Als europäische Kulturhauptstadt erlebte Thessaloniki 1997 einen glanzvollen Höhepunkt. Dieser Titel war eine Würdigung der reichen Geschichte und eine Chance, die die Stadt nutzte, um ihre historische Architektur, ihre Museen und ihr Kulturleben ins Rampenlicht zu rücken. Zahlreiche Renovierungs- und Restaurierungsprojekte wurden initiiert, um das architektonische Erbe entsprechend zu präsentieren. Die Rotunde des Galerius, die byzantinischen Kirchen und das Weiße Turm-Museum erstrahlten in neuem Glanz.

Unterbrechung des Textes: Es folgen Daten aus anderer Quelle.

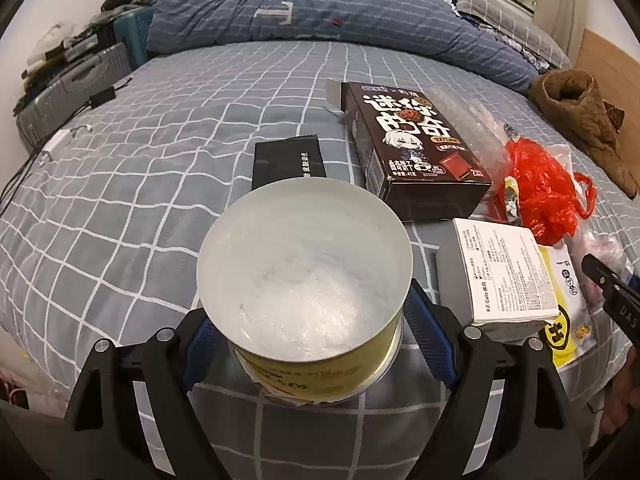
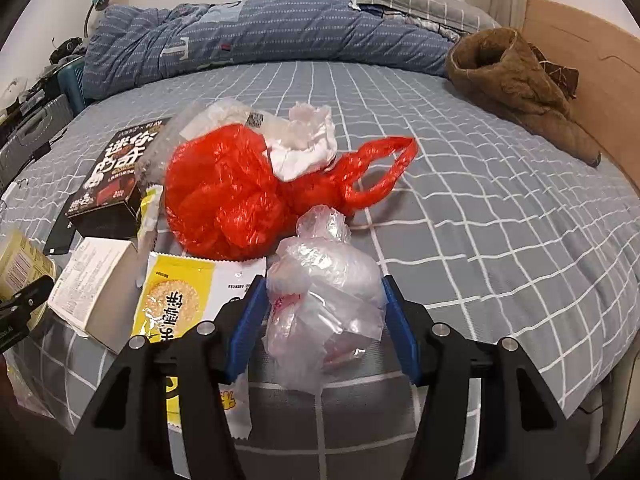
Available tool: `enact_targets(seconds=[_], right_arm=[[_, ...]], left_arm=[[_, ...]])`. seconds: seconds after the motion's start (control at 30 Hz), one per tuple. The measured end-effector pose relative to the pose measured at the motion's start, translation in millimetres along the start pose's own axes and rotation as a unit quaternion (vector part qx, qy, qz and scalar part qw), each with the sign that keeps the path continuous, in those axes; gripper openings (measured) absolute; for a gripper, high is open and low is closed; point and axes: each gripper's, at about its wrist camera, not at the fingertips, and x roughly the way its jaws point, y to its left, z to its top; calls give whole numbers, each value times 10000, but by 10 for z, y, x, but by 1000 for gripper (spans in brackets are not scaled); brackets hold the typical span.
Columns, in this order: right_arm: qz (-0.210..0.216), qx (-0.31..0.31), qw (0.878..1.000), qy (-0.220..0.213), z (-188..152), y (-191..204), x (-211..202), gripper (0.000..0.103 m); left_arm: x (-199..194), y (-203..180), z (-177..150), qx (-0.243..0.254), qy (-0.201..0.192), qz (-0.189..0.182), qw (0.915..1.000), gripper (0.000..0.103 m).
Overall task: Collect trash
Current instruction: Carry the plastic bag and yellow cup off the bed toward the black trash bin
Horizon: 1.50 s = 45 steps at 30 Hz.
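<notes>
bed: grey checked sheet (image 2: 480, 184) lying flat, blue quilt (image 2: 280, 28) bunching behind | near: red bag (image 2: 224, 196), dark box (image 1: 412, 144) sitting close | left gripper (image 1: 316, 336) pinching yellow cup (image 1: 304, 272) | right gripper (image 2: 320, 328) squeezing clear bag (image 2: 324, 292)

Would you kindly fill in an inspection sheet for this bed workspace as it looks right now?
Surface: bed with grey checked sheet, wrinkled.
Job's things: open yellow tub; clear plastic bag; red plastic bag; dark snack box; white carton; yellow wrapper; black sachet; crumpled white paper.
Clutter: brown garment near the headboard; blue quilt bunched at the far side.
Grippers: left gripper closed on the yellow tub; right gripper closed on the clear plastic bag.
Cables: black and white leads on the sheet's left edge.
Surroundings: grey suitcase beside the bed.
</notes>
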Motion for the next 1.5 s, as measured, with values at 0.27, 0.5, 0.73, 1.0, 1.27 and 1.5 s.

Sowohl zum Kulturhauptstadtjahr als auch nach 2000 wurden neue Projekte vorangetrieben, die auch auf die Verbesserung der Lebensqualität der Bewohner zielte. „Nea Paralia“ (Neues Ufer) ist eine Parkanlage, die auf 3,5 km Länge das Stadtzentrum mit dem Stadtteil Kalamaria verbindet. Der Gewinnerentwurf von Nikiforidis-Cuomo Architekten wurde von 2006 bis 2014 umgesetzt. Die Promenade zeichnet sich durch ihre modernen architektonischen Elemente, eine großzügige Grünfläche und vielfältige Freizeitangebote aus. Der Gang am „Neuen Ufer“ ähnelt einer Zeitreise: der Weiße Turm wurde vom osmanischen Großarchitekten Sinan im 16. Jahrhundert gebaut, daneben befindet sich das Alexander-der-Große-Denkmal, ein monumentales Reiterstandbild des Bildhauers Evangelos Moustakas (1974).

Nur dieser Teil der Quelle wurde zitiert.